While one can challenge Khader’s association of neoliberal economic policies with democratic values, Khader’s claim about the inadequacy of neoliberal policies in driving capitalist growth is an important one. It helps us see that Trump’s economic promises represented a global phenomenon. It reflected the current stage of capitalism and its need to go beyond neoliberal globalization toward further concentration and centralization of capital in the form of monopoly capitalism and state capitalism in order to increase capitalism’s insatiable drive for the self-expansion of value.

A careful study of the current direction of the U.S. economy and the global economy (which is outside the scope of this presentation) can show that monopoly capitalism and state capitalism dominate the world economy today. Indeed, Thomas Piketty’s Capital in the 21st Century argues that today states have more influence over the global economy than ever before. (p. 473) Even as the public sector shrinks, state-owned enterprises are becoming more powerful globally. Monopoly capitalism dominates not only manufacturing but also the service sector in the U.S.

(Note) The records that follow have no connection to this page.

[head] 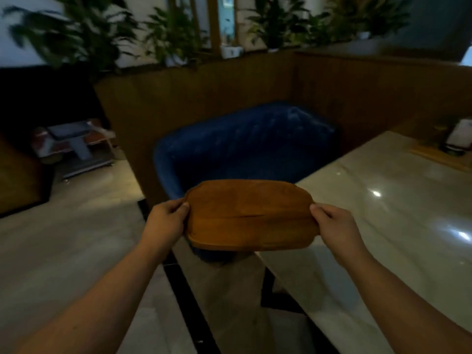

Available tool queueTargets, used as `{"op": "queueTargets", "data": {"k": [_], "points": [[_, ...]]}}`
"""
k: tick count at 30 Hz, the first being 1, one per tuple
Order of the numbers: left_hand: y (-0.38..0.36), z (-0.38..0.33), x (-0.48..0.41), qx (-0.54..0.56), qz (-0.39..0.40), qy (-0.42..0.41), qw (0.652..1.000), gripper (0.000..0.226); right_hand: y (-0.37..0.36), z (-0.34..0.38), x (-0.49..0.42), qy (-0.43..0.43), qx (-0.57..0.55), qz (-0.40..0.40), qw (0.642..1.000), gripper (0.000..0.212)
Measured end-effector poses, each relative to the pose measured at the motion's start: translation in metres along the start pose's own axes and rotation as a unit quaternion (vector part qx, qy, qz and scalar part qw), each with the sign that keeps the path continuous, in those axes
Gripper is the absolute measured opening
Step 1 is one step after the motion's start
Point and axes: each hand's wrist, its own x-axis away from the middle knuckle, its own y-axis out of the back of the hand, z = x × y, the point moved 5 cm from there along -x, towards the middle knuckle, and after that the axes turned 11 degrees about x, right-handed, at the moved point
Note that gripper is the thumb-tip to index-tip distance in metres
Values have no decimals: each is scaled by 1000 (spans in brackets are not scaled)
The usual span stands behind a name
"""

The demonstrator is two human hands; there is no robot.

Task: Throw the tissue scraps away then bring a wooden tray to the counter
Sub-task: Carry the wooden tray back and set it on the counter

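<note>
A: Entry, head view. Where is the wooden tray [251, 216]?

B: Held in the air in front of the person, centre of the frame, roughly level with its near edge tipped slightly down. It is oval, brown, with nothing on it. It does not touch the bench [398, 200], whose pale glossy top runs from 3 o'clock down to 5 o'clock of the tray.

A: Hands?

B: Left hand [166, 221] grips the tray's rim at its 9 o'clock end — thumb on top, fingers [163, 204] curled round the edge. Right hand [335, 226] grips the 3 o'clock end the same way, thumb on the top face, the rest wrapped under. Both forearms are bare and reach in from the bottom corners.

A: What lies behind the tray?

B: A blue armchair [242, 144] at 12 o'clock, partly hidden by the tray's far edge, backed against a wooden partition [229, 85]. Potted plants [173, 37] stand along the partition's top — blurred, so no detail.

A: Anything on the bench?

B: At its far end, about 2 o'clock, a white object [459, 135] on a dark base; too blurred to identify. Ceiling lights reflect off the top.

A: Floor?

B: Pale tiled floor [63, 238] with a dark strip running under the tray. At 10 o'clock, well apart, a low cart [76, 146] with stacked items, unclear.
</note>
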Motion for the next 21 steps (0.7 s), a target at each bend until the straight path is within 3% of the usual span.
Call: {"op": "queueTargets", "data": {"k": [6,9,14,21], "points": [[179,10,48,-6,-122,-5,993,21,-136,95,45,56,-49,118,990,18],[250,21,73,-5,-190,12,982,19,-201,132,67,87,-45,192,976,24],[355,51,119,1,-275,35,961,23,-309,195,111,145,-48,293,944,19],[474,96,158,-1,-415,84,906,24,-471,278,161,213,-39,427,878,17]]}}
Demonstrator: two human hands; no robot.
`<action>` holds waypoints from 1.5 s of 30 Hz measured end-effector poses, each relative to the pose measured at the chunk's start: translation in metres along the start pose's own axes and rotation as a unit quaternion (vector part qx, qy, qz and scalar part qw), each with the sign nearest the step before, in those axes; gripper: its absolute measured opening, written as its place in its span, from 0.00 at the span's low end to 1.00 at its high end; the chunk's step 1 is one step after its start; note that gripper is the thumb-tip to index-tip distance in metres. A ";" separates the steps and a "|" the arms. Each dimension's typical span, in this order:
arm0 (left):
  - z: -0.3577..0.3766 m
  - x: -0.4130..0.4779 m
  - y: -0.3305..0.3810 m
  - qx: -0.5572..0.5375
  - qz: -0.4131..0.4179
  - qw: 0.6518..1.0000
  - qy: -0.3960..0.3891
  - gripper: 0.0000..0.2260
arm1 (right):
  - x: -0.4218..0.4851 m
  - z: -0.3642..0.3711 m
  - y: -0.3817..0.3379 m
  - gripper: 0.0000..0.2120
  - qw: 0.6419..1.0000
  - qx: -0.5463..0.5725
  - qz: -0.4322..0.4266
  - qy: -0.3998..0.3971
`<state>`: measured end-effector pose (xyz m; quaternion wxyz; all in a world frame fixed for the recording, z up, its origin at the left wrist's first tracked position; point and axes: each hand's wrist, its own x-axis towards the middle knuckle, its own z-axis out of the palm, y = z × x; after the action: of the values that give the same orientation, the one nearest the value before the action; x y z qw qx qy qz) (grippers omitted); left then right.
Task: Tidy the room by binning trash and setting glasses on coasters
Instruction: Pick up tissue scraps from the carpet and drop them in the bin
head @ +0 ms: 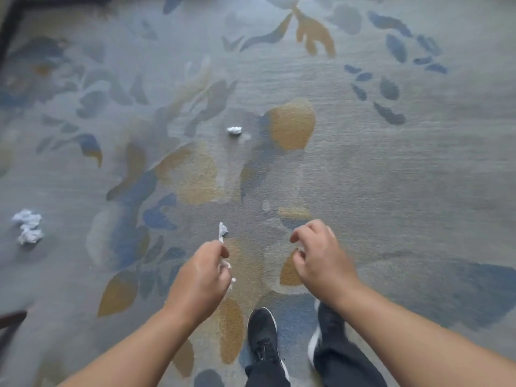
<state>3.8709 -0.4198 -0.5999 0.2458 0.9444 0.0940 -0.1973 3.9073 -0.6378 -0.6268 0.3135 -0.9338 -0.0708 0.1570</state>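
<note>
Head view. My left hand (199,275) pinches one crumpled paper scrap (222,232) above the patterned carpet (391,177). My right hand (318,255) hangs loosely curled, nothing seen in it. Loose on the carpet: one paper wad (234,130) ahead, two left wads (30,236) touching each other at the far left. Two black shoes (262,336) below my hands.

The carpet (391,177) is looking like matt, woven cloth with fine ribs running across it. The far ball (234,130) and the left wads (28,226) are looking like crumpled white paper, rough and creased. The scrap (223,231) that the left hand (198,277) is pinching is looking like thin, soft tissue. The shoes (262,336) are showing black matt cloth with white edges.
</note>
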 end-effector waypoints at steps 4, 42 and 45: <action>-0.002 -0.001 -0.044 -0.014 -0.057 0.998 0.022 0.06 | 0.036 0.038 -0.016 0.07 0.997 -0.009 -0.041 -0.060; 0.229 0.049 -0.432 -0.071 -0.217 0.973 0.017 0.06 | 0.199 0.461 0.011 0.04 0.929 -0.252 -0.140 -0.233; 0.236 0.047 -0.437 -0.059 -0.221 0.973 0.015 0.04 | 0.199 0.467 -0.016 0.02 0.939 -0.192 -0.168 -0.231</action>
<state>3.7164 -0.1580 -0.9951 0.2502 0.8868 0.3158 -0.2265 3.9361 -0.3162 -1.0181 0.1253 -0.8888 -0.3263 0.2965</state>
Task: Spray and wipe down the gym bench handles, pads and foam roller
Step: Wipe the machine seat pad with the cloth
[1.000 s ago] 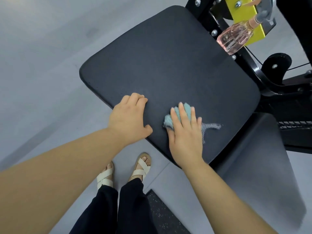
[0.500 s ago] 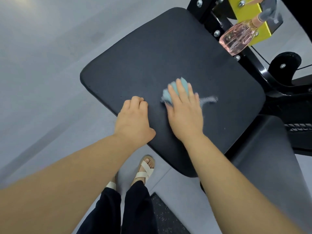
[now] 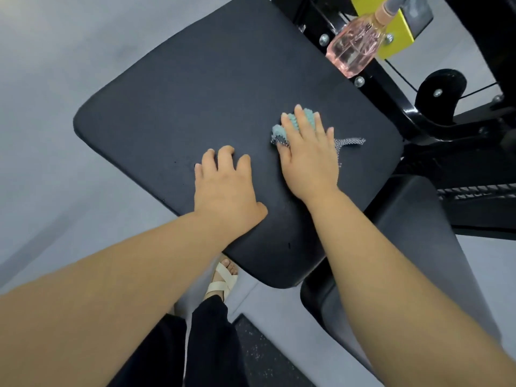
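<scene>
A large black bench pad fills the middle of the view. My right hand lies flat with straight fingers on a teal cleaning cloth, pressing it against the pad's right half; a grey mesh tail of the cloth sticks out to the right. My left hand rests on the pad near its front edge, fingertips bent down onto the surface, holding nothing. A pink spray bottle hangs on the machine frame at the top right, apart from both hands.
The black steel frame with bolts and a yellow plate stands behind the pad. A second black pad sits lower at the right. Grey floor surrounds the bench; my sandalled foot and a dark rubber mat lie below.
My right hand has slid the cloth away from the front edge and rightward across the pad. My left hand stays on the pad near the front edge.
</scene>
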The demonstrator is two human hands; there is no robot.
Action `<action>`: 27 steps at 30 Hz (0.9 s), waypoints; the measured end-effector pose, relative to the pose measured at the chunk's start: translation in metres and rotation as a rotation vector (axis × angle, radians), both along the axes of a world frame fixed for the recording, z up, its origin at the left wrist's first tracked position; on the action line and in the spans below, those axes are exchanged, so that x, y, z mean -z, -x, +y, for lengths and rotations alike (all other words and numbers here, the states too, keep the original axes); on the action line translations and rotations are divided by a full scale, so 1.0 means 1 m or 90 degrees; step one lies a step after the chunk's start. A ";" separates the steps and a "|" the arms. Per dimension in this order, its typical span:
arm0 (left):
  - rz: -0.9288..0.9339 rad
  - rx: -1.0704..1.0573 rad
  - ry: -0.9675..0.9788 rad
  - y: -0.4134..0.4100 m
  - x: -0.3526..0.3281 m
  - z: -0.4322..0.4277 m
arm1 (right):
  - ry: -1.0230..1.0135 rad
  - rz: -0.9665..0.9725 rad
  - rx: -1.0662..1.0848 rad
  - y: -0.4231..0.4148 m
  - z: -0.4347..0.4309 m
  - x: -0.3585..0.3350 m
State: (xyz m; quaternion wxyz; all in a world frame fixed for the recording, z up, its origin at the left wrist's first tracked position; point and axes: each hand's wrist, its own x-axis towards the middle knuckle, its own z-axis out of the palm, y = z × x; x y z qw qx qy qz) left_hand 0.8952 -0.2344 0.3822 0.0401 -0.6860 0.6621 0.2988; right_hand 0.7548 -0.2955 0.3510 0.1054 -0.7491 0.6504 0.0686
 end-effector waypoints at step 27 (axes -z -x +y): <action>-0.079 0.067 0.018 0.037 -0.006 -0.023 | 0.057 -0.051 0.042 0.058 0.073 -0.013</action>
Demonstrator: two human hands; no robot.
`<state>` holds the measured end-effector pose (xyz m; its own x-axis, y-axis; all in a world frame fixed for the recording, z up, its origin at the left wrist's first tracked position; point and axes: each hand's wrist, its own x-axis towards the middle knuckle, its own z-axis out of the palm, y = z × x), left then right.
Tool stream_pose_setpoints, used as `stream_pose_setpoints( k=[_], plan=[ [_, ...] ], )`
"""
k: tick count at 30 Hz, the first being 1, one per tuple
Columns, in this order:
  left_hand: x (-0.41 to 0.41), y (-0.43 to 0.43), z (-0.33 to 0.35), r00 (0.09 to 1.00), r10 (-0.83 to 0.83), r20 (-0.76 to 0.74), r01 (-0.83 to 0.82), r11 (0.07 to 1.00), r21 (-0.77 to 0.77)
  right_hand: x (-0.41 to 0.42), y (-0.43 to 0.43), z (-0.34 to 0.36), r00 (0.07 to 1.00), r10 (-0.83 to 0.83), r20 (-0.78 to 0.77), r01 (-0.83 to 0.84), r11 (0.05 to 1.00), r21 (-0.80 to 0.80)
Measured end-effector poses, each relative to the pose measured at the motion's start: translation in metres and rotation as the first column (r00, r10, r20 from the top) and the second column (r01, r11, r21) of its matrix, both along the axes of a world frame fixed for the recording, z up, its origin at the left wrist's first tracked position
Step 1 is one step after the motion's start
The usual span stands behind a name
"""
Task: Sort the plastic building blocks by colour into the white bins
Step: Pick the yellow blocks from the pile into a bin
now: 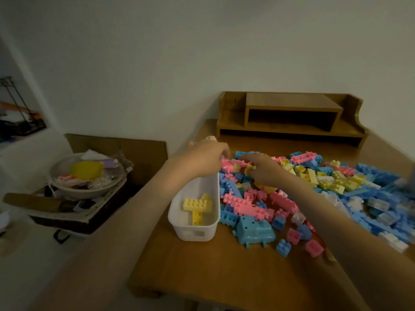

Thus, Trump did not only use racism, sexism, homophobia, Islamophobia, immigrant bashing and xenophobia to appeal to large segments of the white working class. Trump’s talk of anti-globalization and his promise to bring good-paying manufacturing jobs back to the United States also appealed to 30% of Latino voters, 15% of African American male voters, 45% of women voters, and many of the white working-class voters who had voted for Obama in 2008 and 2012.

However, Trump’s victory can still not be adequately explained by the above arguments. His victory was also very much rooted in the “instrumental rationality” and the devaluation of thinking itself which the logic of capital promotes. He used the concept of “post-truth” to devalue any idea of objectivity and reason and to free himself of the need to prove his claims and offer logical arguments.

David Brooks, the conservative New York Times columnist who thoroughly supports capitalism, nevertheless offers an instructive critique of Trumpism and warns Trump’s opponents not to follow the same model: “The modern lowbrow (think Sean Hannity or Dinesh D’Souza) ignores normal journalistic or intellectual standards. He creates a style of communication that doesn’t make you think more; it makes you think and notice less. He offers a steady diet of affirmation, focuses on simple topics that require little background information and gets viewers addicted to daily doses of righteous contempt and delicious vindication.”

How to Challenge the Current Rise of Authoritarian Capitalism

I would argue that a successful challenge would require addressing these issues:

1. Understanding Marx’s critique of capitalism as a mode of production which is based on alienated labor and hence leads to the logic of capital.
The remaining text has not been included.